Descrizione
Capitolo 1
Theodore Albert Samuels camminò a grandi falcate attraverso Stoneydale Hall, dando a malapena una seconda occhiata agli arredi opulenti, agli oggetti d’arte dal valore inestimabile e alla stupenda architettura. Apparteneva a lui, dopo tutto. Era tutto suo, la sua dote, la sua eredità…
A un tratto si fermò.
«Dannazione» borbottò sospirando, sperando che nessun operatore della troupe cinematografica si fosse accorto.
Osservandoli, sembrava che fossero ancora presi con l’illuminazione, con gli oggetti di scena e a dove gli attori sarebbero dovuti sostare per girare riprese migliori.
Per fortuna, pensò, non avrebbe avuto nessuna telecamera puntata su di lui ancora per un paio di giorni; abbastanza per immedesimarsi nel suo ruolo. Ed era molto importante che lo facesse, era il più grande e il più importante ruolo fino a quel momento.
Se l’avesse fatto bene, avrebbe potuto dare uno slancio alla sua carriera. Forse perfino avvicinandosi all’Oscar.
Prendendo profondi respiri, si allungò in tutto il suo metro e novantatré e adottò un modo di fare disinteressato e arrogante – calandosi in Mr. Darcy, forse? –. Quello che avrebbe fatto in Orgoglio e Pregiudizio o ne Il Diario di Bridget Jones.
Io sono William Arthur Stoneydale. E questa proprietà è mia.
In realtà a loro avevano dato la gestione dell’abitazione per le riprese; i veri proprietari erano andati nel Sud della Francia per l’estate, così Theo continuò a gironzolare per la casa, salendo e scendendo le scale, soffermandosi su tutto ciò che l’avrebbe aiutato a sentirsi davvero il Lord della villa.
Sospirando, si passò una mano attraverso la sua zazzera di riccioli neri e uscì nei giardini. Erano bellissimi; prati completamente curati, aiuole fiorite, roseti, arcate e arbusti perfettamente posizionati.

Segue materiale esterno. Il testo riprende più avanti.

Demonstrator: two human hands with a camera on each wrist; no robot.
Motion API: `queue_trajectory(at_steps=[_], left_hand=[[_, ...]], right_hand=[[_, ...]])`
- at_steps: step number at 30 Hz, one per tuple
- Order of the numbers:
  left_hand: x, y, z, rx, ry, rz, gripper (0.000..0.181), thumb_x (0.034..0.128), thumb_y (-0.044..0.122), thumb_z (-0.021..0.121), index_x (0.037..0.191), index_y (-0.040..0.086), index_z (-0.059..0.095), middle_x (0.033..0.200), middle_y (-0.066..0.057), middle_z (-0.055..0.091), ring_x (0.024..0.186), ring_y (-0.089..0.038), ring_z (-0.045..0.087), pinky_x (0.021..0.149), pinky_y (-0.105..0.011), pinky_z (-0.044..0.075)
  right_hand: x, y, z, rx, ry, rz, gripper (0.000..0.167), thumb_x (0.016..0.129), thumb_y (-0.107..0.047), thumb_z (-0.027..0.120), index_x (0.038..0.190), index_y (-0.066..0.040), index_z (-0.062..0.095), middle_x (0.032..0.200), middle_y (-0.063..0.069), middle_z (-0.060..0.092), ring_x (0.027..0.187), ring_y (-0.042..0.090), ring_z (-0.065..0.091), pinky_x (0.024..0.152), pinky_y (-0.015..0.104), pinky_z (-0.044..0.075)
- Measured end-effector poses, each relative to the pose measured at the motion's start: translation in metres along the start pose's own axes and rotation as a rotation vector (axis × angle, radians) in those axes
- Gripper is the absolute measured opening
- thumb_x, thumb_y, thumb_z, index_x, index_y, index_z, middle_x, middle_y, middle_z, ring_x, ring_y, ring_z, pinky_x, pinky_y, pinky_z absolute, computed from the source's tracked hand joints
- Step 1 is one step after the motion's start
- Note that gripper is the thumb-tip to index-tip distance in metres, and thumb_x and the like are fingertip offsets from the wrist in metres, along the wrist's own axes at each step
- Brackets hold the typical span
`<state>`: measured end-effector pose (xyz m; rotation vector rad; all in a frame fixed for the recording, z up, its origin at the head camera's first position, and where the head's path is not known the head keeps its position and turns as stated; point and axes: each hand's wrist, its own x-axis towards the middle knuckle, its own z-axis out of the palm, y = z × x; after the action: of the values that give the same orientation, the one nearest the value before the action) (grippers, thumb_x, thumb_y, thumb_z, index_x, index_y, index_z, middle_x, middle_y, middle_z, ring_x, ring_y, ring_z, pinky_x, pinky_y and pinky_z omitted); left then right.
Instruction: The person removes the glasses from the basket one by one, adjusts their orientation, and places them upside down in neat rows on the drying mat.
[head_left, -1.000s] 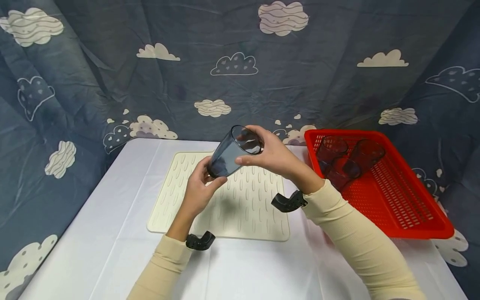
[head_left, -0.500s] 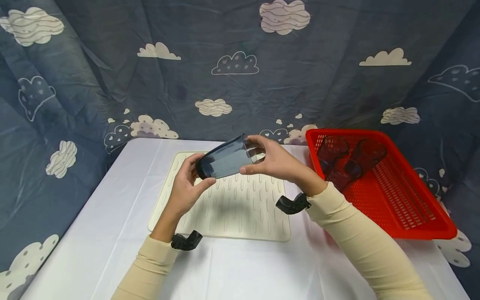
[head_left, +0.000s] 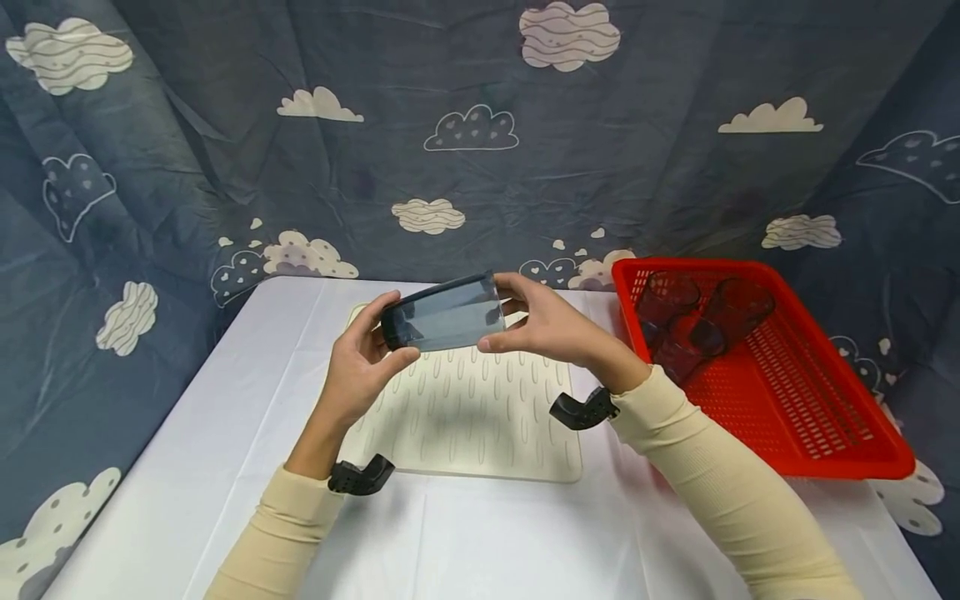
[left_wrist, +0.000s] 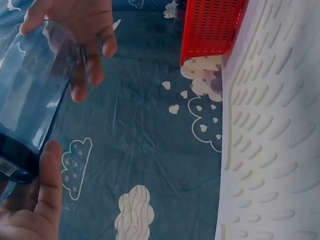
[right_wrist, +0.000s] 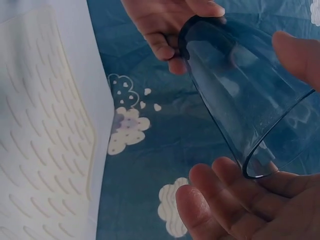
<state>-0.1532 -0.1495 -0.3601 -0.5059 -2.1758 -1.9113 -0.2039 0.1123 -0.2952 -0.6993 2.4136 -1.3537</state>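
A blue-tinted drinking glass is held in the air between both hands, lying nearly level with its base to the left. My left hand grips the thick dark base, thumb on the near side and fingers behind. At the rim end, my right hand holds the glass between thumb and fingers. A label shows on the base of the glass in the left wrist view. In the right wrist view, the wide mouth of the glass faces the right palm. Below it lies a cream ridged drying mat.
To the right stands a red perforated plastic basket, with three tinted glasses grouped at its back left. A white cloth covers the table. Behind hangs a dark blue curtain with cloud prints.
The glass has turned from steeply tilted to nearly level, its base swinging left and slightly up. My left hand has moved left with the base, while the right hand has shifted slightly.
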Motion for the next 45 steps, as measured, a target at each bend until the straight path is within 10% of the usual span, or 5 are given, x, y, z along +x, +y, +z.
queue_trajectory(at_steps=[21,36,45], left_hand=[[0.007,0.014,-0.004,-0.013,-0.055,0.063,0.074,0.0839,-0.009,0.071,0.149,0.005,0.039,0.140,-0.015,0.047,0.108,-0.008,0.062,0.089,-0.015,0.054],[0.031,0.063,-0.034,0.336,-0.079,0.110,0.070,0.0807,0.000,0.079,0.144,0.008,0.049,0.124,-0.018,0.062,0.096,0.003,0.064,0.085,-0.008,0.052],[0.043,0.091,-0.052,0.567,-0.131,0.058,0.065,0.0840,0.015,0.079,0.143,0.016,0.051,0.126,-0.014,0.062,0.101,-0.028,0.070,0.087,-0.027,0.057]], right_hand=[[-0.003,0.007,-0.002,0.042,-0.031,-0.036,0.075,0.081,-0.020,0.079,0.144,-0.009,0.040,0.133,0.012,0.057,0.114,0.028,0.060,0.096,0.041,0.057],[-0.015,0.026,-0.014,-0.006,-0.078,-0.033,0.080,0.090,-0.020,0.072,0.155,-0.010,0.028,0.144,0.014,0.053,0.126,0.032,0.060,0.106,0.050,0.050],[-0.033,0.043,-0.033,-0.080,-0.027,-0.005,0.068,0.095,-0.023,0.067,0.152,-0.009,0.034,0.145,0.015,0.053,0.129,0.033,0.057,0.107,0.052,0.048]])
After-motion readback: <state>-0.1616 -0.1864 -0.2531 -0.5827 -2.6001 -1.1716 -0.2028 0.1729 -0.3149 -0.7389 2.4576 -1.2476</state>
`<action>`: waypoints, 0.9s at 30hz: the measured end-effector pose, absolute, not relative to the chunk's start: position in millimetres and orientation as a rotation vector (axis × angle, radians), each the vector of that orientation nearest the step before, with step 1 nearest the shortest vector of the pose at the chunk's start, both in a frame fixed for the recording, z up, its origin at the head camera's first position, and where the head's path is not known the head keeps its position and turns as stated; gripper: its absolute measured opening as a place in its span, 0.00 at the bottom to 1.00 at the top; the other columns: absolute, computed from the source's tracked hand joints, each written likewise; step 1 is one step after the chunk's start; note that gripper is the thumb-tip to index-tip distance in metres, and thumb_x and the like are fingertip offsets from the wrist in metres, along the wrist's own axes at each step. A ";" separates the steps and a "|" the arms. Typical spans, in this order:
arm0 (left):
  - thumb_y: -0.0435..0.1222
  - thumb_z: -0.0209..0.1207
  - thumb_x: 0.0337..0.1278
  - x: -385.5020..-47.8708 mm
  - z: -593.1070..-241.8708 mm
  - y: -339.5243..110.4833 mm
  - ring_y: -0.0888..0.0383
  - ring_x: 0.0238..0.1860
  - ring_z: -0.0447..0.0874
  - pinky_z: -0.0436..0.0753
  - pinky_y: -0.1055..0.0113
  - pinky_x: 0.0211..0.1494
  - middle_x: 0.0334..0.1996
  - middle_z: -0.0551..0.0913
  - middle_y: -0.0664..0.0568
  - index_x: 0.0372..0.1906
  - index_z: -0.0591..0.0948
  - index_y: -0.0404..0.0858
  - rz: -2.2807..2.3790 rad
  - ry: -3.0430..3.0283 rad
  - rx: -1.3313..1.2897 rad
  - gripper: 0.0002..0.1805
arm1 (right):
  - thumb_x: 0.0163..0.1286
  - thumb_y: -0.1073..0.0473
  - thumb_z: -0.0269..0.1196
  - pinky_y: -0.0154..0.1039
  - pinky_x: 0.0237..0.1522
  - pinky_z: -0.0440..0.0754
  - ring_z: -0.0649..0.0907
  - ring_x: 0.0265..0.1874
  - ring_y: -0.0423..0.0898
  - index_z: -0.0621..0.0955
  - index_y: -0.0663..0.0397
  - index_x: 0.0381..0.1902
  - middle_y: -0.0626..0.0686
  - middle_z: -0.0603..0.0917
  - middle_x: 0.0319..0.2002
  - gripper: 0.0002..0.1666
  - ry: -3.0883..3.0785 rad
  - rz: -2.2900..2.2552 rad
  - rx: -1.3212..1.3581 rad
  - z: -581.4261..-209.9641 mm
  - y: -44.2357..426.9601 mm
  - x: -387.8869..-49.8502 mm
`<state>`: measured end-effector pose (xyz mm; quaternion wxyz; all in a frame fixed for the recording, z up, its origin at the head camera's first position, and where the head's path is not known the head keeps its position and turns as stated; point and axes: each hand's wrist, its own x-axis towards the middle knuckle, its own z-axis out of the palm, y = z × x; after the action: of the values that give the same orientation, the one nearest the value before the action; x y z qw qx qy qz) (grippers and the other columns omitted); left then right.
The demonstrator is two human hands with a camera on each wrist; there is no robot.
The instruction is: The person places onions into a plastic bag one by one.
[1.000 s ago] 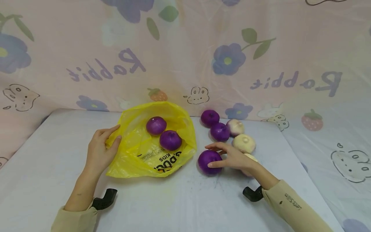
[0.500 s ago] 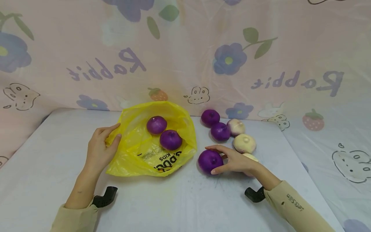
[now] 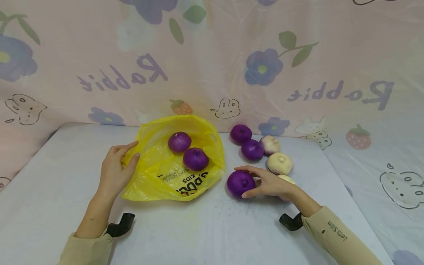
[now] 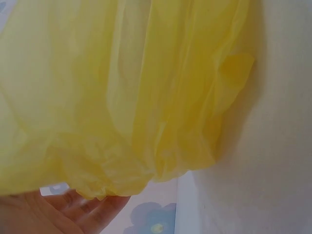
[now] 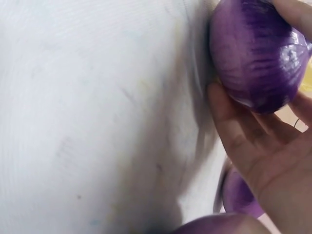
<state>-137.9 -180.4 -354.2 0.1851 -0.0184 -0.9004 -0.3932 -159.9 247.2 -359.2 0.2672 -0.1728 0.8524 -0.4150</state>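
My left hand (image 3: 117,171) holds the left edge of a yellow plastic bag (image 3: 149,162), whose mouth faces me. Two purple onions (image 3: 179,142) (image 3: 195,159) lie inside it. To the right of the bag, my right hand (image 3: 269,183) grips a purple onion (image 3: 239,184) on the table, thumb in front and fingers behind. The right wrist view shows this onion (image 5: 258,53) between the thumb and fingers of the hand (image 5: 273,156). In the left wrist view the bag (image 4: 122,97) covers part of the left fingers (image 4: 97,214).
Behind the right hand, two purple onions (image 3: 240,134) (image 3: 252,150) and several pale ones (image 3: 280,163) form a loose group; one pale onion (image 3: 286,179) is partly hidden by the hand. A printed cloth (image 3: 205,55) hangs behind the white table (image 3: 185,232).
My right thumb has shifted from over the onion's front to its right side, and the hand has moved slightly right. The left hand keeps its hold on the bag.
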 end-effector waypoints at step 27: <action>0.33 0.54 0.64 -136.3 -353.0 -178.9 0.37 0.50 0.70 0.68 0.54 0.44 0.53 0.71 0.31 0.62 0.75 0.33 -1.114 -2.548 -0.055 0.22 | 0.56 0.54 0.72 0.41 0.53 0.80 0.73 0.62 0.58 0.65 0.43 0.70 0.56 0.66 0.69 0.45 2.381 -1.181 -0.723 -329.7 244.7 -175.4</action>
<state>-136.3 -178.9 -353.0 0.1792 -0.0193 -0.9012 -0.3942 -175.4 244.7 -329.7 0.1924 -0.2577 0.8482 -0.4209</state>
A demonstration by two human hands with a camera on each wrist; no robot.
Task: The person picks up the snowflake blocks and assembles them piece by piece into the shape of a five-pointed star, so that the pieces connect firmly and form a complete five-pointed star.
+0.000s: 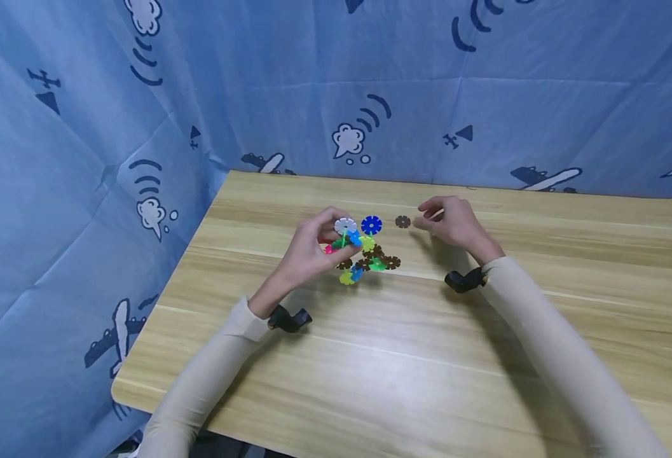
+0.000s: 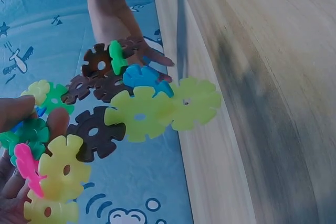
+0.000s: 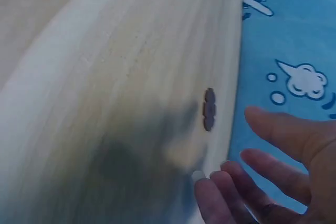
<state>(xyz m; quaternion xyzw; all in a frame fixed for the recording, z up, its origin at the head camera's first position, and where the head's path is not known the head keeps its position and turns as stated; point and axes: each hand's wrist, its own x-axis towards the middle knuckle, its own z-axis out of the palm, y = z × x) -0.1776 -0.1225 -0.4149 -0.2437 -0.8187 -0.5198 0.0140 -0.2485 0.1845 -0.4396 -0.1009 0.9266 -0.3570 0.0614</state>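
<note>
My left hand (image 1: 311, 247) grips a cluster of interlocked, slotted plastic flower discs (image 1: 367, 243), held above the table. In the head view a white disc (image 1: 345, 226) and a dark blue disc (image 1: 372, 225) top the cluster, and brown discs (image 1: 393, 262) stick out to the right. The left wrist view shows a pink disc (image 2: 29, 169) by the fingers and yellow discs (image 2: 138, 115) farther out. A loose brown disc (image 3: 209, 109) lies flat on the table. Just right of it, my right hand (image 1: 451, 220) has its fingers apart, with nothing seen between them.
The wooden table (image 1: 370, 369) spreads to both sides and toward me. Behind it and to the left hangs a blue curtain (image 1: 301, 121) printed with planes and clouds. Each wrist wears a black band (image 1: 464, 280).
</note>
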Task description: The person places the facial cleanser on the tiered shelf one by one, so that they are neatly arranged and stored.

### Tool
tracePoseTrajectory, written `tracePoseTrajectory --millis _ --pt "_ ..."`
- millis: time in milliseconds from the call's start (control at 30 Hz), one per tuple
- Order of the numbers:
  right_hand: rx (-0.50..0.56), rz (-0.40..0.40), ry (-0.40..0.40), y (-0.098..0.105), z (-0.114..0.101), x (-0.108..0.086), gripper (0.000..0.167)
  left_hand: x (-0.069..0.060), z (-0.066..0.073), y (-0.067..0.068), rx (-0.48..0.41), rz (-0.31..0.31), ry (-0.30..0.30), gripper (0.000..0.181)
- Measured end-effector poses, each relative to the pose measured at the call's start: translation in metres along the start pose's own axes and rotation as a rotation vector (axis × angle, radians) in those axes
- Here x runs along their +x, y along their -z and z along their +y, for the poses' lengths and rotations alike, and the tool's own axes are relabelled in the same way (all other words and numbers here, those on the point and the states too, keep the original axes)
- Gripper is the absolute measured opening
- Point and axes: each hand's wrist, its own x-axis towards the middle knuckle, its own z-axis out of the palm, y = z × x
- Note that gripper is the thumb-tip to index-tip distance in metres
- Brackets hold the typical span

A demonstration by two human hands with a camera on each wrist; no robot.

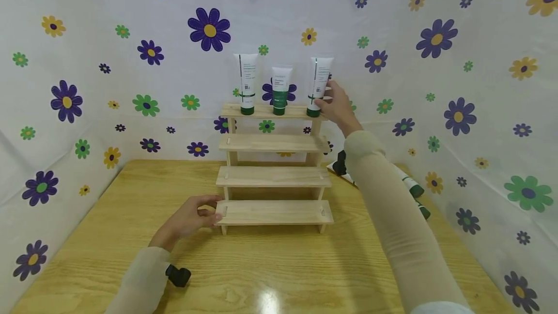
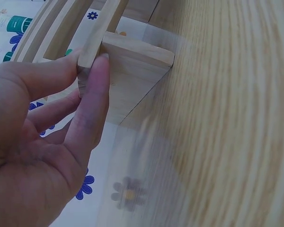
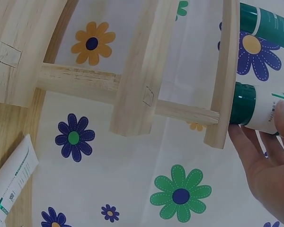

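A wooden tiered shelf [image 1: 274, 177] stands on the table. On its top step, my right hand [image 1: 336, 105] grips a white squeeze tube [image 1: 320, 79] with a green cap near the right end. In the right wrist view the tube's green cap [image 3: 244, 104] meets the top board, with the fingers [image 3: 260, 151] around the tube's lower part. My left hand [image 1: 192, 218] pinches the left end of the lowest step, thumb and fingers on either side of the board [image 2: 92, 47]. A tall white tube [image 1: 248, 81] and a shorter white-and-green tube [image 1: 280, 88] stand upright on the top step.
Several white tubes with green caps, among them one tube [image 1: 410, 181], lie on the table [image 1: 174, 183] right of the shelf, partly hidden by my right arm. A flower-patterned cloth [image 1: 144, 76] hangs behind and along both sides.
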Motion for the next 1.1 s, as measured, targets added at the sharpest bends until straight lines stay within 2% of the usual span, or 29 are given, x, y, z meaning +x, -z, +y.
tracePoseTrajectory --millis 433,767,1100 --pt "-0.05 0.028 -0.01 -0.009 0.0013 0.001 0.057 -0.0031 -0.0046 -0.0002 -0.013 -0.004 -0.026 0.063" --pt "-0.04 0.009 -0.01 -0.0066 0.0007 0.001 0.059 -0.0008 -0.001 -0.0008 -0.003 0.004 0.008 0.062" --pt "-0.04 0.001 -0.007 -0.0051 0.0011 0.0018 0.059 0.0014 0.0033 0.0 0.003 -0.017 0.027 0.063"
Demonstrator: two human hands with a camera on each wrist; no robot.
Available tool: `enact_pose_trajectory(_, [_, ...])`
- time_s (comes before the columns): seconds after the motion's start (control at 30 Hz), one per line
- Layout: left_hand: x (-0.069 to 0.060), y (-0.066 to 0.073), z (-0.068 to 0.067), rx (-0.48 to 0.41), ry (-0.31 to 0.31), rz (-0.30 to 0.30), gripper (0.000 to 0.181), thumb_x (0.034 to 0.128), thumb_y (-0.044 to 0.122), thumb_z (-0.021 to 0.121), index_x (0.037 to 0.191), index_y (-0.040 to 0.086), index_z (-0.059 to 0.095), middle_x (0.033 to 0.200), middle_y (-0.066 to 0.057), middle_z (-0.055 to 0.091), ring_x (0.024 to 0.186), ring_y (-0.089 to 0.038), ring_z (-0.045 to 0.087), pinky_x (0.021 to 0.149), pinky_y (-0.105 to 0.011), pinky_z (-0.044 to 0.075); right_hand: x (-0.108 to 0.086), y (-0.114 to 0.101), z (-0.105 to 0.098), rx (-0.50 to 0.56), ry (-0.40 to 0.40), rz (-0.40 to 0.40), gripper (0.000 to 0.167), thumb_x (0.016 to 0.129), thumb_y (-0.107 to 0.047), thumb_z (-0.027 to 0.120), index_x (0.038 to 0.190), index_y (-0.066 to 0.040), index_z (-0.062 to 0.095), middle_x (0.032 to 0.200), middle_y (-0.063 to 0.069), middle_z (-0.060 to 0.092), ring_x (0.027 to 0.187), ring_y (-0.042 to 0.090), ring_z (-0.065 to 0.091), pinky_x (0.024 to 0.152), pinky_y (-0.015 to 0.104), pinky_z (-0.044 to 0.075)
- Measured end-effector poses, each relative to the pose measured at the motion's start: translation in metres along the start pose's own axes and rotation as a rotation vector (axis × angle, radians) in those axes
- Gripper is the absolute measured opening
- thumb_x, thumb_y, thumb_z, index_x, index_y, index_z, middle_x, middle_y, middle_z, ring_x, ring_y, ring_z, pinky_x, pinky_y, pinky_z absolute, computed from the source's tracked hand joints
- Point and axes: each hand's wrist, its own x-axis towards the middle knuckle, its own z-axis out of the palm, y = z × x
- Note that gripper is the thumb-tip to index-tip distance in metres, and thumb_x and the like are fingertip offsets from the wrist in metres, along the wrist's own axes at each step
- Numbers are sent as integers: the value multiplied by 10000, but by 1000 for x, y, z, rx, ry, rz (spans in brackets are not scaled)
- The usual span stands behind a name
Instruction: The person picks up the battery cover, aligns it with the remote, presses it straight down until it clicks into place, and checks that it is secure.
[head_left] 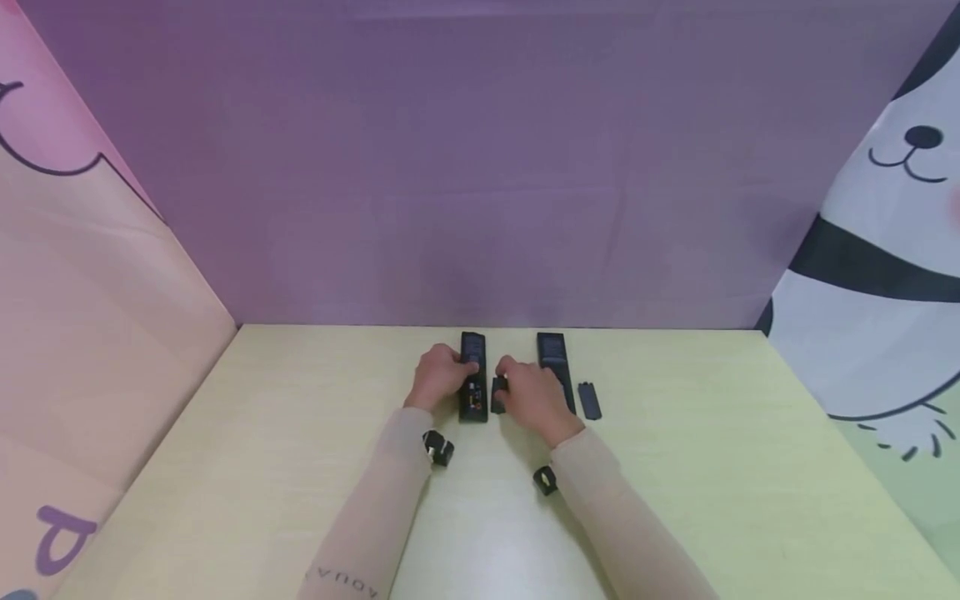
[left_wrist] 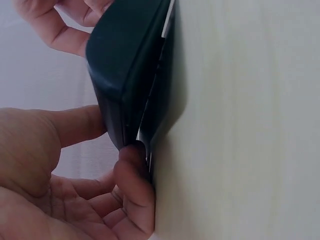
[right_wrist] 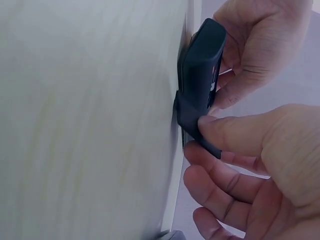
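A black remote control (head_left: 473, 343) lies back side up on the table, its battery compartment exposed with what look like batteries inside. My left hand (head_left: 437, 379) grips it from the left, thumb on top and a fingertip at its lower edge in the left wrist view. Just to its right, my right hand (head_left: 536, 398) pinches a small dark battery cover (right_wrist: 192, 117) between thumb and fingers. In the right wrist view the cover is tilted and overlaps the near side of the remote; whether they touch I cannot tell.
A second black remote control (head_left: 552, 347) lies beyond my right hand, partly hidden by it. Beside it on the right rests another dark battery cover (head_left: 589, 401). The pale table (head_left: 300, 433) ends at a purple backdrop (head_left: 480, 183).
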Motion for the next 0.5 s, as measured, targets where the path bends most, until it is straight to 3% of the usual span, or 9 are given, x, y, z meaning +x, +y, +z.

Nonostante la perfezione degli interni, si sentì rassicurato, probabilmente perché era sempre stato un tipo da esterno, fin da bambino. Solo le severe, seppur amorevoli, parole di persuasione dei suoi genitori lo inducevano a rientrare in casa per fare i compiti, per i suoi esami ed eventualmente per garantirsi un posto all’Accademia d’arte drammatica, meglio conosciuta come RADA.
Quest’ultima era stata la sua scelta; suo padre e sua madre volevano solo che lui lavorasse sodo e facesse del suo meglio, qualsiasi lavoro avesse scelto. Le sue opzioni di carriera, infatti, non furono scelte da loro, solo supportate.
Lasciandosi crollare su di una panchina, Theo si ricordò del pieno sostegno e della fiducia dei suoi genitori. Quello, e che si laureò alla RADA come il migliore.
Dopo di ciò, passò da un successo a un altro.
«Forza, Theo…» borbottò tra sé. «Puoi farcela. È soltanto un altro ruolo. Un ruolo che puoi interpretare. Puoi esserlo.»
La sua chiacchierata con se stesso fu interrotta dal suono di passi che calpestavano la ghiaia. Poi, da dietro una fila di siepi sapientemente tagliate in varie forme tramite arte topiaria, apparve un giovane uomo, forse di qualche anno più giovane di Theo.
«Oh…» disse l’uomo, rallentando quando lo vide. «Mi scusi. Non pensavo ci fosse qualcuno qui. Non state girando, vero?» Si guardò intorno per cercare le telecamere. «Mi era stato detto che non avreste iniziato prima di qualche giorno, datemi il tempo di finire…».